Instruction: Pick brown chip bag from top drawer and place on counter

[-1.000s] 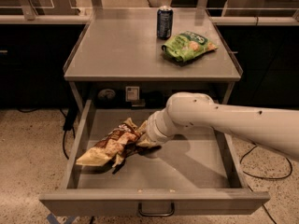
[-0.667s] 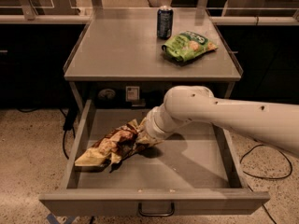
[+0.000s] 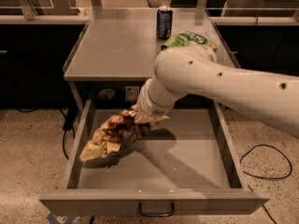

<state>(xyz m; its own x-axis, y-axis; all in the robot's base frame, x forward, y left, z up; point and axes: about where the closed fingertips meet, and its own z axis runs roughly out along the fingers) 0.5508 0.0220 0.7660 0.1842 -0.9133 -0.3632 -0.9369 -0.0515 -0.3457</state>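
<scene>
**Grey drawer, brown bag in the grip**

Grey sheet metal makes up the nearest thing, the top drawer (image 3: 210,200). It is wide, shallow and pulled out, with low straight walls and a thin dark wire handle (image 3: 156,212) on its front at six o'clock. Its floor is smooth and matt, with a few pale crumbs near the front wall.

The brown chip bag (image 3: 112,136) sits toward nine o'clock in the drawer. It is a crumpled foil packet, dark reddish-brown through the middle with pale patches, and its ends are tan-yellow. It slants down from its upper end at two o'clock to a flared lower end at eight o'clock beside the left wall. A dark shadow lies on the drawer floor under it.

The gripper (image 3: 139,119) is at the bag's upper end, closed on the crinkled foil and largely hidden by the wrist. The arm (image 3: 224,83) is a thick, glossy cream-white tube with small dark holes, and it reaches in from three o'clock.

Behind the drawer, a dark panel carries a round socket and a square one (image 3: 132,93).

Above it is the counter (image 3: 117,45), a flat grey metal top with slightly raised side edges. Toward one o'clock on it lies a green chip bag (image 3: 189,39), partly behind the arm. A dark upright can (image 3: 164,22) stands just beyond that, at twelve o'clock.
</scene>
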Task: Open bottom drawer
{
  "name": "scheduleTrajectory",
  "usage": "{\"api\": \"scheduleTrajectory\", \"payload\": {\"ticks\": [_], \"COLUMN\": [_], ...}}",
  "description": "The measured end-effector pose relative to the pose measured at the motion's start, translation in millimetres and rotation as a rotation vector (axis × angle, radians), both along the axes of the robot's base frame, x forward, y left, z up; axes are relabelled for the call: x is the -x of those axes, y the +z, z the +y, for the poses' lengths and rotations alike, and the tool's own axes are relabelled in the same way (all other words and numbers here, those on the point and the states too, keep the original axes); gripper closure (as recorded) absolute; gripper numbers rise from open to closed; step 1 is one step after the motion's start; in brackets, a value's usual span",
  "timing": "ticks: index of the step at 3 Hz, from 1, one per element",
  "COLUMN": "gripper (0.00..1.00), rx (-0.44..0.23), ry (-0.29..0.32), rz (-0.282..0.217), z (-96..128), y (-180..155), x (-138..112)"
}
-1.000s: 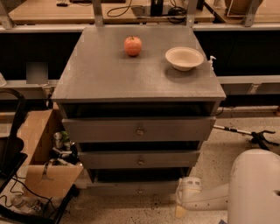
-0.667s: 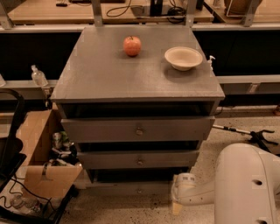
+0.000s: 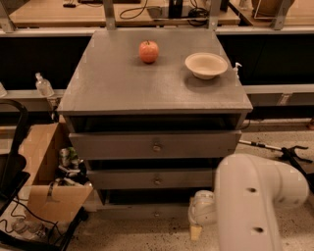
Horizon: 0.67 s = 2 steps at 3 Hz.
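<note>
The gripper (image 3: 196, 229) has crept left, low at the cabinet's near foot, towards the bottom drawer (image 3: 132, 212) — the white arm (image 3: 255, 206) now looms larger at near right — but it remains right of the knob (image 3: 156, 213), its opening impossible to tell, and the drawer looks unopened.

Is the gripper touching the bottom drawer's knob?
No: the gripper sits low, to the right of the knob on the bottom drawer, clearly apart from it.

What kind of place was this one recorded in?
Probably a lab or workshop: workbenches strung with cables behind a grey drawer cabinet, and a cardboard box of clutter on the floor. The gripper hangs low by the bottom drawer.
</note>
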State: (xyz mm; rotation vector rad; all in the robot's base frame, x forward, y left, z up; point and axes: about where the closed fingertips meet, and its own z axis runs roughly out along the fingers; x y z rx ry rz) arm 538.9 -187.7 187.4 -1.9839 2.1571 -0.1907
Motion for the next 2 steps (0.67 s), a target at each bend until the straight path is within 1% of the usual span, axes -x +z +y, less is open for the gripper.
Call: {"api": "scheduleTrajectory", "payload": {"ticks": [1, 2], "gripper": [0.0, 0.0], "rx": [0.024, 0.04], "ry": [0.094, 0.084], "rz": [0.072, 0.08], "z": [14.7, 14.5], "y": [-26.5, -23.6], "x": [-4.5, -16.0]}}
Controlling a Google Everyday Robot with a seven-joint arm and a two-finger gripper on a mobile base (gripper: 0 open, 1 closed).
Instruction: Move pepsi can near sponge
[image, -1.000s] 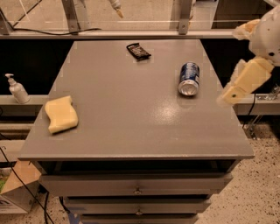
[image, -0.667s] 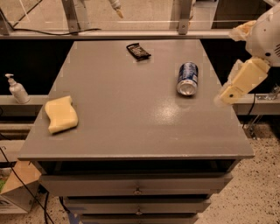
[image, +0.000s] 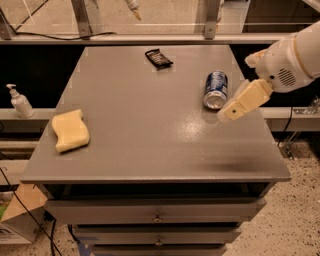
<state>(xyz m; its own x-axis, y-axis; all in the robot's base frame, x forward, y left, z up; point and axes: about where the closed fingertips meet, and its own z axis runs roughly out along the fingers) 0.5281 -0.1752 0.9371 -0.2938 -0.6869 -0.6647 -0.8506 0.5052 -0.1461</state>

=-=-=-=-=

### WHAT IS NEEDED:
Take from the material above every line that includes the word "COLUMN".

### REPLY:
  "usage": "{\"api\": \"scheduleTrajectory\", \"payload\": {\"ticks\": [_], \"COLUMN\": [_], ...}}",
  "COLUMN": "gripper (0.00..1.00), rx (-0.44..0.23), ry (-0.29..0.32), rz (-0.282..0.217), z (-96..128), y (-180..155), x (-138..112)"

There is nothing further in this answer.